WHAT THIS TASK INVOLVES –
Once you find the line containing "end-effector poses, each" in the data below, copy it and each following line exactly, up to and including the line containing "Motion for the", and nothing else.

DATA SEGMENT –
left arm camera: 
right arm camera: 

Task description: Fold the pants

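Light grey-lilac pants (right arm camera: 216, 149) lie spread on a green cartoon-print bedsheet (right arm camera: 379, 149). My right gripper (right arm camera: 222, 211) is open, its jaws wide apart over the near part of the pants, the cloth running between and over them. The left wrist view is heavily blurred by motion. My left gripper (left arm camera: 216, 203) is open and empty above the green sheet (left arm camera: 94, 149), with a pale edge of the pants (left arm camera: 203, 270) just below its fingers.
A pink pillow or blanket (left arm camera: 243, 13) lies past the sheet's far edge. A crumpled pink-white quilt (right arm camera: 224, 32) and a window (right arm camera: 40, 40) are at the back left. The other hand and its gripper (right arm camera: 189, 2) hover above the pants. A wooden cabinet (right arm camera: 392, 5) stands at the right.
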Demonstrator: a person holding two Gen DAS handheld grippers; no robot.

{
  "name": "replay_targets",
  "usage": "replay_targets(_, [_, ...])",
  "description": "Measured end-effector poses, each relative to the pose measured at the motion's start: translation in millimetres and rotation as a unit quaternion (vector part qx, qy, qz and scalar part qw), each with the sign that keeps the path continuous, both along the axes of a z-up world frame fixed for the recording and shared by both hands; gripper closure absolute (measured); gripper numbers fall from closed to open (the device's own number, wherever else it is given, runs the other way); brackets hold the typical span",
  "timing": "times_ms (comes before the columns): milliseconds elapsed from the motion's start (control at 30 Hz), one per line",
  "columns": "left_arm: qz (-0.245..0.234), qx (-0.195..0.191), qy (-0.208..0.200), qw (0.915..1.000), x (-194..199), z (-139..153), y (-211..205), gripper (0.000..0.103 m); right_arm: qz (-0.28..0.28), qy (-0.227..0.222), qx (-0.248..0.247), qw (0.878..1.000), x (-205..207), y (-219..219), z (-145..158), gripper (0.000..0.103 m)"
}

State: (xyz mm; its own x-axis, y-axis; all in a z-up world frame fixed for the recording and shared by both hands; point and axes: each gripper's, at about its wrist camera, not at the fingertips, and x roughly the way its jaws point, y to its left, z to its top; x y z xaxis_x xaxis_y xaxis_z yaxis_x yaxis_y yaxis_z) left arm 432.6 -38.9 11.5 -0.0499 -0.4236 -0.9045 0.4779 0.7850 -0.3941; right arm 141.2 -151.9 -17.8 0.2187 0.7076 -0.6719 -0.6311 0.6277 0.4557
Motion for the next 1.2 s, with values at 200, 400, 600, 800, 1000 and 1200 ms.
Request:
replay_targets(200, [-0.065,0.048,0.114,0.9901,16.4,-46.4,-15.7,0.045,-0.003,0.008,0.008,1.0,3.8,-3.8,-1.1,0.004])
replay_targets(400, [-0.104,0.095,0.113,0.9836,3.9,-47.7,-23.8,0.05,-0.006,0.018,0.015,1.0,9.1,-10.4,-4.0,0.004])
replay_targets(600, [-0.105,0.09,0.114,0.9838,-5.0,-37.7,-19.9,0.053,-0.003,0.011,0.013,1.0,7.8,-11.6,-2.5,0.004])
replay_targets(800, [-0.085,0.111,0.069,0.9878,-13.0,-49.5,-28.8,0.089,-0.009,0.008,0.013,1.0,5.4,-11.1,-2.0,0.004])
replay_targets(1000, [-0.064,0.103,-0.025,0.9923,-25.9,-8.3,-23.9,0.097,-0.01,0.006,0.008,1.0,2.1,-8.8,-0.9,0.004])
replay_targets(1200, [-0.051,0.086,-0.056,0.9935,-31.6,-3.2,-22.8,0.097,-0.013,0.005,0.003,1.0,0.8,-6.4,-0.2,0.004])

YOUR RESPONSE –
  "description": "Measured end-effector poses, each relative to the pose measured at the motion's start: translation in millimetres and rotation as a unit quaternion (vector part qx, qy, qz and scalar part qw), each with the sign that keeps the path continuous, both along the axes of a z-up world frame fixed for the recording and shared by both hands; gripper closure absolute (measured); gripper numbers fall from closed to open (the device's own number, wherever else it is given, runs the other way); brackets hold the typical span",
  "timing": "times_ms (comes before the columns): milliseconds elapsed from the motion's start (control at 30 Hz), one per line",
  "columns": "left_arm: qz (-0.245..0.234), qx (-0.195..0.191), qy (-0.208..0.200), qw (0.915..1.000), x (-194..199), z (-139..153), y (-211..205), gripper (0.000..0.103 m); right_arm: qz (-0.28..0.28), qy (-0.227..0.222), qx (-0.248..0.247), qw (0.878..1.000), x (-205..207), y (-219..219), z (-145..158), gripper (0.000..0.103 m)"
}

State: (xyz mm; its own x-axis, y-axis; all in a z-up world frame fixed for the recording and shared by both hands; point and axes: each gripper's, at about its wrist camera, not at the fingertips, and x roughly the way its jaws point, y to its left, z to its top; x y z xaxis_x xaxis_y xaxis_z yaxis_x yaxis_y yaxis_z) left arm 432.6 -38.9 11.5 -0.0499 -0.4236 -0.9045 0.4779 0.7850 -0.3941; right arm 141.2 -151.9 -17.8 0.2187 0.7076 -0.6719 -0.6311 0.6277 0.4557
Motion for the next 1.2 s, with values at 200, 400, 600, 800, 1000 and 1200 ms.

Nothing remains to be written for this exercise.